• **DIRECTIONS FOR THIS TASK**:
The string "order" may appear in lines of the listing. Report each line where it does.

• **PROVIDED MATERIAL**:
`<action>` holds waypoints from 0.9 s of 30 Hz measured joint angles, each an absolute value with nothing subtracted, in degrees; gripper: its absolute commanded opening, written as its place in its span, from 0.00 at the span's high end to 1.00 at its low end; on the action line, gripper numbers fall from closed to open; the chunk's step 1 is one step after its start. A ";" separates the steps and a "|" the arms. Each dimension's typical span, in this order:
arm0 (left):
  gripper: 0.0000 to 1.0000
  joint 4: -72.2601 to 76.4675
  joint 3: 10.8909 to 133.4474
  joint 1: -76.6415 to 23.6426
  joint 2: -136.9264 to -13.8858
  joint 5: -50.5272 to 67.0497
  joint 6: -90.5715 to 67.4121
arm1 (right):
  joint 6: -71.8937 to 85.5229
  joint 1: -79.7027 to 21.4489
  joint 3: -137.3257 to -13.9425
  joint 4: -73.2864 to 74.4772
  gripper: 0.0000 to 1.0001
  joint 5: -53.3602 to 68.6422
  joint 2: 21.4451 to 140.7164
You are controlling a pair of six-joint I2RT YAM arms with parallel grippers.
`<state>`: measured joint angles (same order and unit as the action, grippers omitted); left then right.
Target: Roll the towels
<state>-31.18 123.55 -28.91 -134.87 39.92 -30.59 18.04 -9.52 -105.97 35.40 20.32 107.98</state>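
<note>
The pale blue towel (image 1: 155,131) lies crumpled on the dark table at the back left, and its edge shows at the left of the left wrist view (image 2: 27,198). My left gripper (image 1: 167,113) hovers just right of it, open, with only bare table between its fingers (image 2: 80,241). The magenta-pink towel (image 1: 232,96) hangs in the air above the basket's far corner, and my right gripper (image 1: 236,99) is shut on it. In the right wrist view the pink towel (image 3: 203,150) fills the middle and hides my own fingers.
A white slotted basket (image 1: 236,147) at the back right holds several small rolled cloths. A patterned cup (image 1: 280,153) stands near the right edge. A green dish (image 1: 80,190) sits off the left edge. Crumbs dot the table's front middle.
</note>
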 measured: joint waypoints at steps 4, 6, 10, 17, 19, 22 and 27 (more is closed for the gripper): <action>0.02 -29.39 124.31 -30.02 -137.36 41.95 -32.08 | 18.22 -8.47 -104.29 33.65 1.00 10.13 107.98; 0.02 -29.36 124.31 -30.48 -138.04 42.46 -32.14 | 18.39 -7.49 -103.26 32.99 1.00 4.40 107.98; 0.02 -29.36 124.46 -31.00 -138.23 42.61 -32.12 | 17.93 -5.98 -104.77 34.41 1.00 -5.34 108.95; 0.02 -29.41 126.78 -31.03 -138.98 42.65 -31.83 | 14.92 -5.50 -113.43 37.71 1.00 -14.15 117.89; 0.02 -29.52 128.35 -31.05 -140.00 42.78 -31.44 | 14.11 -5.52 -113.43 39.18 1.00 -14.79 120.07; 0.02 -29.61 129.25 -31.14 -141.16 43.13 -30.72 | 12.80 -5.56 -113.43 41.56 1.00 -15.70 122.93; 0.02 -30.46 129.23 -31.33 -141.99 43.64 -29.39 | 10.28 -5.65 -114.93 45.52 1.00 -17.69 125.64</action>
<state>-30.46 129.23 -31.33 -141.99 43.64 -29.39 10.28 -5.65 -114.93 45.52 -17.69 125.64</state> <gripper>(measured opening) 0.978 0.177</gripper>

• **ANSWER BELOW**:
`<action>` holds waypoints from 0.9 s of 30 Hz measured joint angles, each an absolute value with nothing subtracted, in degrees; gripper: its absolute commanded opening, written as its place in its span, from 0.00 at the span's high end to 1.00 at its low end; on the action line, gripper numbers fall from closed to open; the chunk's step 1 is one step after its start. A ";" separates the steps and a "|" the arms. Each dimension's typical span, in this order:
`<state>`: measured joint angles (same order and unit as the action, grippers omitted); left then right.

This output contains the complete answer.